2. The method according to claim 1 , wherein determining the priority of the refresh operation and the priority of the inference operation for the at least a portion of the memory array is performed when a refresh signal and an inference signal are simultaneously transmitted to the at least a portion.
3. The method according to claim 1 , wherein determining the priority of the refresh operation and the priority of the inference operation for the at least a portion of the memory array is performed based on one or more instructions from a memory controller.
4. The method according to claim 3 , wherein the one or more instructions are pre-written into and stored in the memory controller.
5. The method according to claim 1 , wherein the memory array comprises a first portion and a second portion, wherein for the first portion, the priority of the refresh operation is lower than the priority of inference operation, and wherein for the second portion, the priority of the refresh operation is higher than the priority of inference operation.
6. The method according to claim 5 , wherein the first portion of the memory array is one or more parts of cells in one or more page, one or more pages, one or more blocks, or any combinations thereof.
7. The method according to claim 5 , wherein the second portion of the memory array is one or more parts of cells in one or more page, one or more pages, one or more blocks, or any combinations thereof.
8. The method according to claim 5 , wherein part of cells in one page of the memory array belongs to the first portion, and another part of cells in the page belongs to the second portion.
9. The method according to claim 5 , wherein part of cells in one page of the memory array belongs to the first portion, and the other part of cells in the page belongs to the second portion.
10. The method according to claim 1 , wherein the refresh operation is performed simultaneously in one or more parts of cells in one or more page, one or more pages, one or more blocks, or any combinations thereof.

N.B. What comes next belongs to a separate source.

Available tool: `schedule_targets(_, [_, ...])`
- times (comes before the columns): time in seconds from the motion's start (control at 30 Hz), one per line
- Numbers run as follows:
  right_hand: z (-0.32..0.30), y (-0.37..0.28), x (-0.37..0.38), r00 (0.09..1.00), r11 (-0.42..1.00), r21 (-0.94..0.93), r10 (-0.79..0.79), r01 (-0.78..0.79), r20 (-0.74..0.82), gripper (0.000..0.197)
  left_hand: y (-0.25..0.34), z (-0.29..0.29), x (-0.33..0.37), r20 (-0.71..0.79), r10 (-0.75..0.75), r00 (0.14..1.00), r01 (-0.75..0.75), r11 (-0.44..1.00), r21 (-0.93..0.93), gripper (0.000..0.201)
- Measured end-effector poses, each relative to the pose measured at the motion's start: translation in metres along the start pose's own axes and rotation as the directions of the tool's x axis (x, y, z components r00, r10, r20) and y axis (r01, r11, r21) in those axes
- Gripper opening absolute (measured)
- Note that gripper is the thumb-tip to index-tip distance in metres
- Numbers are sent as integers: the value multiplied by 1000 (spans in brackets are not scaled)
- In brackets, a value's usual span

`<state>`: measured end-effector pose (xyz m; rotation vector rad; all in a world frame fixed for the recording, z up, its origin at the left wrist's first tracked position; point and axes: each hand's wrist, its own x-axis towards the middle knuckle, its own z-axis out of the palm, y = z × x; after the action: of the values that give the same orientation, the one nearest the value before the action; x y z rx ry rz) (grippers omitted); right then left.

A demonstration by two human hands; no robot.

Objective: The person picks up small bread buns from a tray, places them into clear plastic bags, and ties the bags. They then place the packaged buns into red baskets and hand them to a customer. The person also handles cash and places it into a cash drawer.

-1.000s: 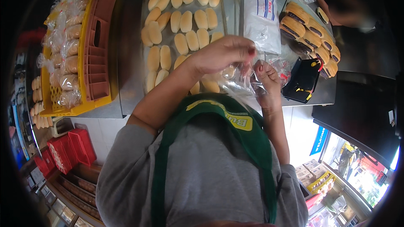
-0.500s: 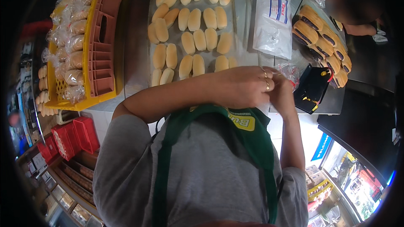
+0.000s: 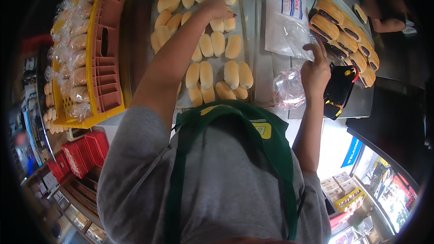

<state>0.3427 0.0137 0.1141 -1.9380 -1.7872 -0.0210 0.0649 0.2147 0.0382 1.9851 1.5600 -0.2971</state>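
My left hand [image 3: 217,10] reaches across the metal tray [image 3: 248,7] and lies over bread rolls in its far part. One fingertip shows; most of the fingers are hidden, so its grip is unclear. Pale golden elongated rolls [image 3: 205,74] rest on the tray in pairs and small rows. To the right, my right hand [image 3: 316,68] is raised with fingers bent but apart, by the lower corner of a clear-white plastic pack [image 3: 285,31] with a printed label. Nothing shows in it. Next to its wrist lies a crumpled clear plastic bag [image 3: 289,89] with red marks.
At left stands a yellow crate [image 3: 118,104] of bagged bread, beside a brown crate wall [image 3: 106,70]. Rolls with dark filling [image 3: 346,36] are piled at right, near a black tape dispenser-like box [image 3: 338,88]. Another person's arm [image 3: 386,25] shows at far right.
My hands, which were together at the table's near right, are now apart. The left moved far over the tray; the right moved up beside the plastic pack. The whole view shifted slightly.
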Motion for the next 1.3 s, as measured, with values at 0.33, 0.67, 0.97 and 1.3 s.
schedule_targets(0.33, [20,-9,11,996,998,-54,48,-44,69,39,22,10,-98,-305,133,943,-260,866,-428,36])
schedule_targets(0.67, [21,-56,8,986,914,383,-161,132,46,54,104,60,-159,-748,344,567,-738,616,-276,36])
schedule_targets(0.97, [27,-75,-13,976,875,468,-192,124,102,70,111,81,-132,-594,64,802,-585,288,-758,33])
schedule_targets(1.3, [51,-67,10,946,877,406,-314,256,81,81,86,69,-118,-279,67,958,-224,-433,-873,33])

11. The method according to claim 1 , wherein the refresh operation follows a data flow sequence, a designated sequence, or a random sequence.
12. The method according to claim 1 , wherein the inference operation comprises a multiply-and-accumulate calculation, or the inference operation comprises comparing data and input.
13. A memory device, comprising:
a memory array configured so that at least a portion of the memory array performs a refresh operation and an inference operation according to a determination result of a priority of the refresh operation and a priority of the inference operation, wherein if the priority of the refresh operation is lower than the priority of inference operation, the refresh operation is performed after the inference operation, and wherein if the priority of the refresh operation is higher than the priority of inference operation, the refresh operation is performed before the inference operation.
14. The memory device according to claim 13 , wherein the memory array comprises a first portion and a second portion, the first portion is configured so that a priority of the refresh operation is lower than a priority of inference operation, and the second portion is configured so that a priority of the refresh operation is higher than a priority of inference operation.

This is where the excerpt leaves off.